The summary of financial information filed with CTOS yesterday showed that Malaysia Airlines' net loss for FY18 dropped to RM791.71 million from RM812.11 million in the previous year, as revenue improved by a slight 0.8% to RM8.74 billion from RM8.67 billion. No explanation for the results was given in the summary.

In March, when Malaysia Airlines group chief executive officer Captain Izham Ismail announced the group’s overall performance for FY18 — the exact figures were not revealed then — he said the year saw intense competition, with supply outstripping demand, as well as volatility in fuel and foreign exchange (forex), which affected its profitability.

Malaysia Airlines, which missed its target to return to the black last year, saw its gearing ratio (debt to equity) turn negative to 7.01 times as at Dec 31, 2018, from a positive gearing ratio of 8.39 times the year before. The last time it posted a negative gearing ratio was in FY15, which was at 13.38 times.

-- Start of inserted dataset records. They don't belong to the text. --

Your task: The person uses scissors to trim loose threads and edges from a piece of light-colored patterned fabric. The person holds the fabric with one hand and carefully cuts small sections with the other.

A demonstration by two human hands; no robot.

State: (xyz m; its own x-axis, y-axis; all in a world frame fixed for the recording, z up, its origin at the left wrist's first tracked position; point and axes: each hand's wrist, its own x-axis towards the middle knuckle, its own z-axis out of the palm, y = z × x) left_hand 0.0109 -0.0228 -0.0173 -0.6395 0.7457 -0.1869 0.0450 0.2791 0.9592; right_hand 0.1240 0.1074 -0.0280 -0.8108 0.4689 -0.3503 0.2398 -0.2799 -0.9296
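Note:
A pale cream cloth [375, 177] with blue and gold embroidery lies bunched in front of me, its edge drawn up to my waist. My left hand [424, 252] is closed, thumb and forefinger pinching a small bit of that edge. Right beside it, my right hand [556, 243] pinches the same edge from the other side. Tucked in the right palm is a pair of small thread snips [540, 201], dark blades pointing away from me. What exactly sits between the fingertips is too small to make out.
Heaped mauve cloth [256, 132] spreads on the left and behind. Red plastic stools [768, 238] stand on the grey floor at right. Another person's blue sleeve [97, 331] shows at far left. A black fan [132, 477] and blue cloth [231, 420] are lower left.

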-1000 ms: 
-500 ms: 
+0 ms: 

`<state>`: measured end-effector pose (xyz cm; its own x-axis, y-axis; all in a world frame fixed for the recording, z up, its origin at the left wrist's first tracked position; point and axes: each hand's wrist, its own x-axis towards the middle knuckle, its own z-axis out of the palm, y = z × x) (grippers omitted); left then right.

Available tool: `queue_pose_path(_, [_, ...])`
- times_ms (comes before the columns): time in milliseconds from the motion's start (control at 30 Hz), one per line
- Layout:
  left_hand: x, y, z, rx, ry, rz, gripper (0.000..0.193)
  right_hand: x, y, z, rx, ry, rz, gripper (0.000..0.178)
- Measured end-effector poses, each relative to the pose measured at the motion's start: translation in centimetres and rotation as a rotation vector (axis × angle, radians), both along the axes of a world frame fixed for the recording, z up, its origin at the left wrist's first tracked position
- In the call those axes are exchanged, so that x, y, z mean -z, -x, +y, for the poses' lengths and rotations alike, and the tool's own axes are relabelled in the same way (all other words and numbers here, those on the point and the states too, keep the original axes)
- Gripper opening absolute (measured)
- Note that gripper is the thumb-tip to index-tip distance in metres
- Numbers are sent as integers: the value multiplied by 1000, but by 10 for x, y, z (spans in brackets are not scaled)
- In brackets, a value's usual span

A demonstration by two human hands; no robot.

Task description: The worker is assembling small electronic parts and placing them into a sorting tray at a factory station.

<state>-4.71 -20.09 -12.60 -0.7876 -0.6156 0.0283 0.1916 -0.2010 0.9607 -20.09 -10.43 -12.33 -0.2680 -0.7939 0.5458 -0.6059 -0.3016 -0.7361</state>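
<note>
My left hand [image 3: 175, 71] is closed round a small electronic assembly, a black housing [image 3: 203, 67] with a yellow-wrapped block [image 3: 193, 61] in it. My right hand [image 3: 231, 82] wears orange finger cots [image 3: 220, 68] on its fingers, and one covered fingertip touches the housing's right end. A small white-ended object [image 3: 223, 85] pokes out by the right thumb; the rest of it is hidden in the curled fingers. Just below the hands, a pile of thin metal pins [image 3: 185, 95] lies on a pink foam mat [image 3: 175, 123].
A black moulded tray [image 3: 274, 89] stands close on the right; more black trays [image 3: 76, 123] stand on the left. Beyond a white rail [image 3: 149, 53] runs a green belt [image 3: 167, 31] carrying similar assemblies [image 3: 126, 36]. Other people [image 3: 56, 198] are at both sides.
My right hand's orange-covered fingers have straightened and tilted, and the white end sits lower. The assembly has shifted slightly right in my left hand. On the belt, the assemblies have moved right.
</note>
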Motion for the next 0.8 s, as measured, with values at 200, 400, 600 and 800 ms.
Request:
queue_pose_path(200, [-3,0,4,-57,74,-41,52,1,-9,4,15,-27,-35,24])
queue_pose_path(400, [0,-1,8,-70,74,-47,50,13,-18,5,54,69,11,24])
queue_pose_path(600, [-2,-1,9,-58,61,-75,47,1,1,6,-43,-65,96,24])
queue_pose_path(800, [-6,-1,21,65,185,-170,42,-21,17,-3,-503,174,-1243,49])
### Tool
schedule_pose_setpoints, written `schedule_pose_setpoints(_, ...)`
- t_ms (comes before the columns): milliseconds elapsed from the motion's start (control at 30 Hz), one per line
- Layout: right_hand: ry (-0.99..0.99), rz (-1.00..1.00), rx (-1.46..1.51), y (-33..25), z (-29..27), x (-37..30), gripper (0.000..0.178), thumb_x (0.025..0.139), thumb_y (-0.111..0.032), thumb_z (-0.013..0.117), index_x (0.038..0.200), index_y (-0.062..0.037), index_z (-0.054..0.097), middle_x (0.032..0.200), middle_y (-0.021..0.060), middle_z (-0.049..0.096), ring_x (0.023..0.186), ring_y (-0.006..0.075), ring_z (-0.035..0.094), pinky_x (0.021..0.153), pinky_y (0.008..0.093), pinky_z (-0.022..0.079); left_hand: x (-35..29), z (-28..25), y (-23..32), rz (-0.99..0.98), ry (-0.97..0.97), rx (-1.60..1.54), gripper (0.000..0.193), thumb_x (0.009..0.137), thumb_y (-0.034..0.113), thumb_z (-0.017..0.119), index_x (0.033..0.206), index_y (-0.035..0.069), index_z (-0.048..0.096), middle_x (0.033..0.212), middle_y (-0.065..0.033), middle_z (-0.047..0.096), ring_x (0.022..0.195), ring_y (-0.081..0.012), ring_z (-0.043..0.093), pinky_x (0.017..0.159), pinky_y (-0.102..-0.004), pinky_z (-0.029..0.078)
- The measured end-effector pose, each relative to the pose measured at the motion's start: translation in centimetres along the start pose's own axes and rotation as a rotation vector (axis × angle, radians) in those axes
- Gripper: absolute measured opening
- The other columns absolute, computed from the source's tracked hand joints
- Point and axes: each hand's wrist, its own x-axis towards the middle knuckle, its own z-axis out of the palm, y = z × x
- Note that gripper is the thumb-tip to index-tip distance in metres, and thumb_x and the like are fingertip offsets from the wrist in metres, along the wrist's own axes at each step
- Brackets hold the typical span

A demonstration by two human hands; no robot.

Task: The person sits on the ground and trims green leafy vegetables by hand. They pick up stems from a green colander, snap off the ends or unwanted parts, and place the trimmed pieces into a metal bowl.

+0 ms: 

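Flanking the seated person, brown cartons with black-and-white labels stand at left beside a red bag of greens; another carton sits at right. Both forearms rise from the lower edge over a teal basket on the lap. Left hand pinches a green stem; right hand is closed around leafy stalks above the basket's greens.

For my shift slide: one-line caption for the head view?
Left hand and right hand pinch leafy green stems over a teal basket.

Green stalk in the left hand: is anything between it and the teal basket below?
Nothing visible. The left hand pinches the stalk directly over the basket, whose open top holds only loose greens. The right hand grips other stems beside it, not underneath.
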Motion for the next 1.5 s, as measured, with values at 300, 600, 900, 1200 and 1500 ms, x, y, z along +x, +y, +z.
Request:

A negative gearing ratio indicates that the airline, which is still receiving cash injection from its sole shareholder Khazanah Nasional Bhd to support its operation, is possibly in a net cash position.

Khazanah, which took the airline private in 2014, has pumped some RM800 million into the national carrier via its holding company Malaysia Aviation Group Bhd so far this year alone.

The summary revealed that Malaysia Airlines had total assets of RM5.12 billion as at Dec 31, 2018, down 11.41% from RM5.78 billion the year before.

At the same time, its total liabilities increased 15.65% to RM5.97 billion as at Dec 31, 2018, compared with RM5.17 billion a year ago.

In June, when Izham announced the airline’s performance for the first quarter ended March, 2019, he warned that 2019 is expected to remain "extremely challenging", given rising competitive environment and aircraft overcapacity which directly impacts yield.

"While the airline has hedged against fuel and forex, we will continue to be impacted by such external volatilities including the ongoing trade war between the US and China, and does not foresee to break even this year," he said.